Task requirements:
Copy exactly, and only, the lines that start at the line containing "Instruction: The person" and end at the last line of the material below.

+--

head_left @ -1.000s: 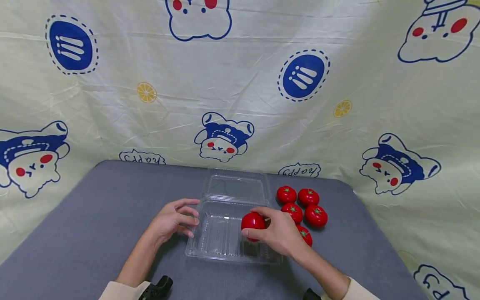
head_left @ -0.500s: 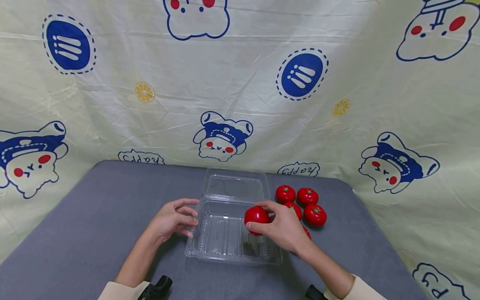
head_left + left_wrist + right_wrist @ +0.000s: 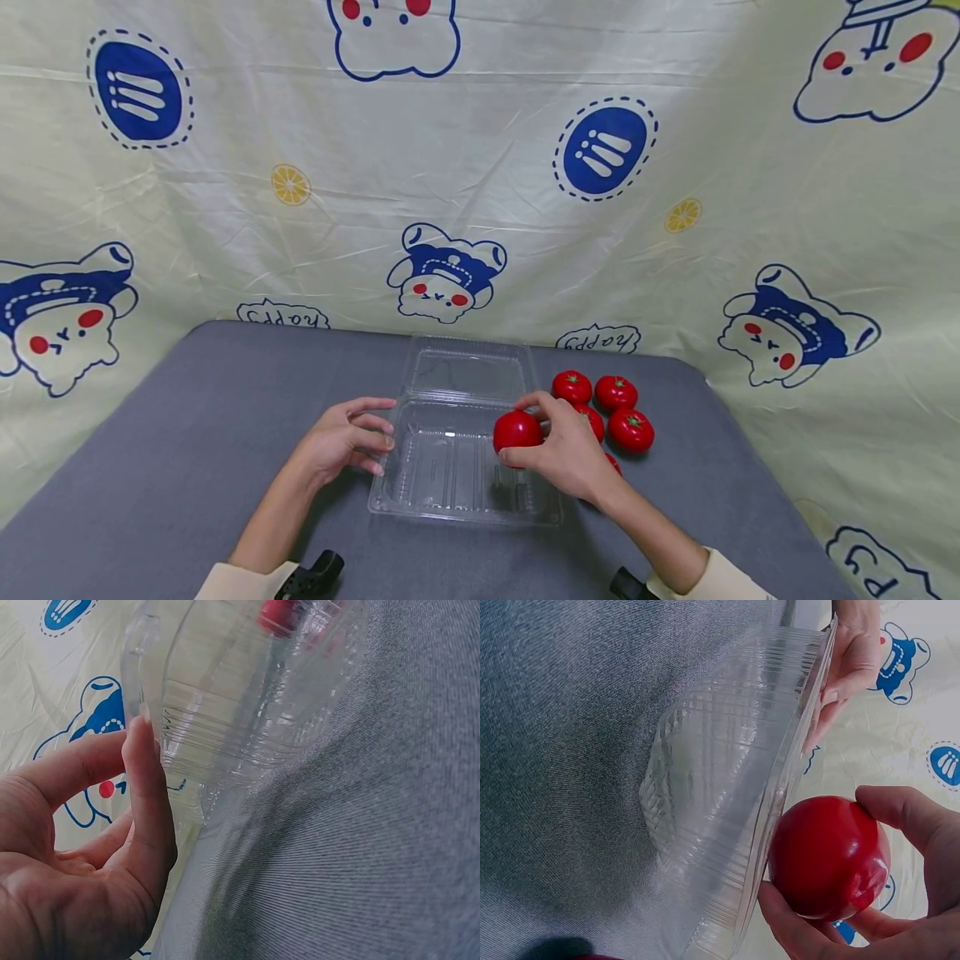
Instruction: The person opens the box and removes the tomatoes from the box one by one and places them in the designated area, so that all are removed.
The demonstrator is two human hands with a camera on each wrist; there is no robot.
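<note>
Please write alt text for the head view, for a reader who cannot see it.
A right hand holds a red tomato over an open clear box on a grey table, while the left hand touches the box's edge. More tomatoes lie to the right.

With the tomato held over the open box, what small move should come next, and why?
Probably lower the tomato into the right end of the box and let go. The right hand grips it just above the empty tray, the left hand touches the box's left edge, and more tomatoes wait on the table.
</note>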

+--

Output for this task:
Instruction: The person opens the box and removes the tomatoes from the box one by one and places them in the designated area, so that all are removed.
The demonstrator is two human hands with a camera on each wrist; there is no robot.
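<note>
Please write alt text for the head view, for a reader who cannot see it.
A right hand holds a red tomato over an open clear box on a grey table, while the left hand touches the box's edge. More tomatoes lie to the right.

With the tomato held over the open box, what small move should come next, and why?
Probably lower the tomato into the right end of the box and let go. The right hand grips it just above the empty tray, the left hand touches the box's left edge, and more tomatoes wait on the table.
</note>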

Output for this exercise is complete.